Возвращаясь к крестовидным подвескам данного комплекса, следует заметить, что двойной их учет с якобы утраченными экземплярами погребения № 117 (Недошивина 1983: 222; Мусин 2002: 130), является недоразумением, как и разбивка М.К. Каргером всего погребального комплекса на два отдельных захоронения. В типологическом отношении подвески погребений № 124 и 117/125 входят в совокупность крестов из листового серебра с пуансонным орнаментом, выделенных Й. Штекером в тип 1.2.2, – крест в условном круге, с расширяющимися округленными окончаниями лопастей. Исходная форма данного типа была обязана золотым крестовидным подвескам и фибулам, выполненным в стиле «полихромной инкрустации», а также фибулам из листового, покрытого штампованным орнаментом серебра, которые бытовали в христианской среде второй половины VII-IX вв. на территории от Британских островов до Франкских королевств (Staeсker 1999: 91-94, Abb. 20-27). А.Е. Мусин вводит в круг ранних прототипов («стадиальных аналогий») крестовидных подвесок Северной и Восточной Европы и кресты из листового золота, нашивавшиеся на погребальный саван франконской, алеманской и лангобардской знати периода массовой христианизации их королевств в VI-VII вв. (Мусин 2002: 143, рис. 53-55). Однако, в согласии со строгой типологией, эти нашивки объединяют равноконечные кресты, как с прямыми ветвями (типы 1.1.1., 1.2.1. по Й. Штекеру), так и с расширяющимися окончаниями, которые вписываются в условную окружность.
В принципе, предложенный А.Е. Мусиным «генерализирующий» иконографический подход к типологии христианской личностной атрибутики Руси, действительно, открывает более широкие возможности в изучении временных и территориальных подвижек в канонических христианских представлениях.
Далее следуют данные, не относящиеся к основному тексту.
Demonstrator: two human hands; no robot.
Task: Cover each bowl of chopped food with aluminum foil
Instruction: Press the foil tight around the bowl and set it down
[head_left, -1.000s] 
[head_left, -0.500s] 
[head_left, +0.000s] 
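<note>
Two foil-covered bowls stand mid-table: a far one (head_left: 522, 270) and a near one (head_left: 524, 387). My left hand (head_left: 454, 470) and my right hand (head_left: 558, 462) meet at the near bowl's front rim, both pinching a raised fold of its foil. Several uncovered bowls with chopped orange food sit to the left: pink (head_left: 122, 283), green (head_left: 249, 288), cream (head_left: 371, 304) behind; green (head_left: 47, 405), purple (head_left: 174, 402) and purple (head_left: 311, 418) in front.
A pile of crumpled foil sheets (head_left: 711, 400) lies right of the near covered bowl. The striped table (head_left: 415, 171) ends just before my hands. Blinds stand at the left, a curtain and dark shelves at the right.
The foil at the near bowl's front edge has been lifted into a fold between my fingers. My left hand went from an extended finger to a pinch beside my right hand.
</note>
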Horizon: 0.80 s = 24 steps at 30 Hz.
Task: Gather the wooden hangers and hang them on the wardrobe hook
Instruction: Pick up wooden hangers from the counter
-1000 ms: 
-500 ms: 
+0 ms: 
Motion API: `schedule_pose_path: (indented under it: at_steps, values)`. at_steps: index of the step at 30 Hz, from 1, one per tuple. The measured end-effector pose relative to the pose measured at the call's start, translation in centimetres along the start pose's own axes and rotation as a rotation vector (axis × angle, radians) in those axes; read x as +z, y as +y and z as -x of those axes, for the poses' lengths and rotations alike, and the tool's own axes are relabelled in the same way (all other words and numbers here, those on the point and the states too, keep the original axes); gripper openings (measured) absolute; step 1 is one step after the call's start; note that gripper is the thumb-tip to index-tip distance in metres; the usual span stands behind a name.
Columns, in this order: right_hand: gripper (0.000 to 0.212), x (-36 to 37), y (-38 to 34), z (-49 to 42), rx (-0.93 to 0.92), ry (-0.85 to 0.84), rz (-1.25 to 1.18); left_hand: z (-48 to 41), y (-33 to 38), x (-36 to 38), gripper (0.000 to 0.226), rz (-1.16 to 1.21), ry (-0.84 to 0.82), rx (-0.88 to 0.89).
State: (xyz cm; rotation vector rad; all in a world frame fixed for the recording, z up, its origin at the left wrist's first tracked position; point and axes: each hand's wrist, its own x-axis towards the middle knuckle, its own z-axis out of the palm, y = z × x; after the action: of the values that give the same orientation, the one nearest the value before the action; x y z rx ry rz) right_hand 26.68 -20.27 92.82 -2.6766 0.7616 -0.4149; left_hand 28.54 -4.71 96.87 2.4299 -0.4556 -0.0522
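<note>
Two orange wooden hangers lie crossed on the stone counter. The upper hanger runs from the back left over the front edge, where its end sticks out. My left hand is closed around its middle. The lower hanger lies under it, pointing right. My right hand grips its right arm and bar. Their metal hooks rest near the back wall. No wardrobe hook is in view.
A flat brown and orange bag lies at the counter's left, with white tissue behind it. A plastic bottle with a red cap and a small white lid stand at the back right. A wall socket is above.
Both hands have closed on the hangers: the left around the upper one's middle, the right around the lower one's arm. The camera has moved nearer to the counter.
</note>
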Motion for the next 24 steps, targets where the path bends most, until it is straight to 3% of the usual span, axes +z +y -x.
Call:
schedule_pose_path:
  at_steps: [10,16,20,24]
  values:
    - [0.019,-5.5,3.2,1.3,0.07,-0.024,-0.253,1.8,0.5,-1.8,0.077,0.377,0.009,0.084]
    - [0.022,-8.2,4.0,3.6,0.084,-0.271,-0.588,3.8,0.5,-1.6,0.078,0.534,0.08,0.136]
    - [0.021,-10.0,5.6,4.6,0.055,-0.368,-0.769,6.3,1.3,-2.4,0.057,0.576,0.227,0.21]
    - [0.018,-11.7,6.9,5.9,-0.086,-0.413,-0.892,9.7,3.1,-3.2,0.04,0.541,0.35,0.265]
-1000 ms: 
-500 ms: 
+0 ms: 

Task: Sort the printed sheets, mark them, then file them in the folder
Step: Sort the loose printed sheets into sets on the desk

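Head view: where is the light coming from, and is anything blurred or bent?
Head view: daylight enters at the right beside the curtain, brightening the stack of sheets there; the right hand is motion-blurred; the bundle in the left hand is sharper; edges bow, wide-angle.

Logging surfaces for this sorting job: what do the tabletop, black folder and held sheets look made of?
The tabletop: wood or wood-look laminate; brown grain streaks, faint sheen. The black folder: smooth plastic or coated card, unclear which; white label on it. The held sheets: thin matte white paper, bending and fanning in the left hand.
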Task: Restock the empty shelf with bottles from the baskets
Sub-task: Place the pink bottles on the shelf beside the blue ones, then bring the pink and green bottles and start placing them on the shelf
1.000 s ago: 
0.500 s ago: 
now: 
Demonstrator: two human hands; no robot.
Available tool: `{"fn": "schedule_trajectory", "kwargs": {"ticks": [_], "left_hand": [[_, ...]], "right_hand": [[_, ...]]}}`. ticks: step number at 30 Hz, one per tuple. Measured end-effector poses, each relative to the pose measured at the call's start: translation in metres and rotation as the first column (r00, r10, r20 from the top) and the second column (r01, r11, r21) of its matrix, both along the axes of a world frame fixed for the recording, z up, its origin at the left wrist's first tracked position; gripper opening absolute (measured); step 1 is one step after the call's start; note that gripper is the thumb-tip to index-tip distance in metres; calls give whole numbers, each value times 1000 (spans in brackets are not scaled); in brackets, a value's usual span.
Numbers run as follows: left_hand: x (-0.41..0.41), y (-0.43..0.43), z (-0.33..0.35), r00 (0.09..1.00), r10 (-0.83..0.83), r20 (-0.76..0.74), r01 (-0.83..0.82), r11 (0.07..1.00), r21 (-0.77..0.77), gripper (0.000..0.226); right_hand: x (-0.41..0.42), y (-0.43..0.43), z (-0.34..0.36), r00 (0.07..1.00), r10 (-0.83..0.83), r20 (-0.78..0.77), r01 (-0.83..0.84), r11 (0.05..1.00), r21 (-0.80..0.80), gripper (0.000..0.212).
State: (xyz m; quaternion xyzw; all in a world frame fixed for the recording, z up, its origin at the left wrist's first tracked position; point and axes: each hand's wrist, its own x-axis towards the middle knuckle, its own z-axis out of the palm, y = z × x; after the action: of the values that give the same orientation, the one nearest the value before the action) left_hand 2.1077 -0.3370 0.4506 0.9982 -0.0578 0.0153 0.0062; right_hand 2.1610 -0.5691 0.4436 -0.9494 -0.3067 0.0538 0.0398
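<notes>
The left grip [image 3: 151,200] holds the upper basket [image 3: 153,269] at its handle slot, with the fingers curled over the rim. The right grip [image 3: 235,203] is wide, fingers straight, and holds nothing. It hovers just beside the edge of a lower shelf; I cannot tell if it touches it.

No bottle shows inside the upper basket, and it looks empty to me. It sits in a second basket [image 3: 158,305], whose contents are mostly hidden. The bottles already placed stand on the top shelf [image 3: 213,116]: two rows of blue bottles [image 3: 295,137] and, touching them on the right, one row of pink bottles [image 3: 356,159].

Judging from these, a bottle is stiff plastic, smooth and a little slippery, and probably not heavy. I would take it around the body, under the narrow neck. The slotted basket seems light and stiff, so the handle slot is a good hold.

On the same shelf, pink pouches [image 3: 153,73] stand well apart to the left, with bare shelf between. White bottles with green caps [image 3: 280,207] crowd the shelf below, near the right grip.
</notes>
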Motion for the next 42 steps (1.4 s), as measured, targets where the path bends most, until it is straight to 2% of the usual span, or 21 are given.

Но в случае с древностями территорий начальной христианизации, каковыми являлись Русь и скандинавские конунгства до официальной организации христианской Церкви, совершенно закономерным выглядит вычленение регалий новой религии в особую группу – с более дробной типологической классификацией артефактов, что было характерно для неофитов.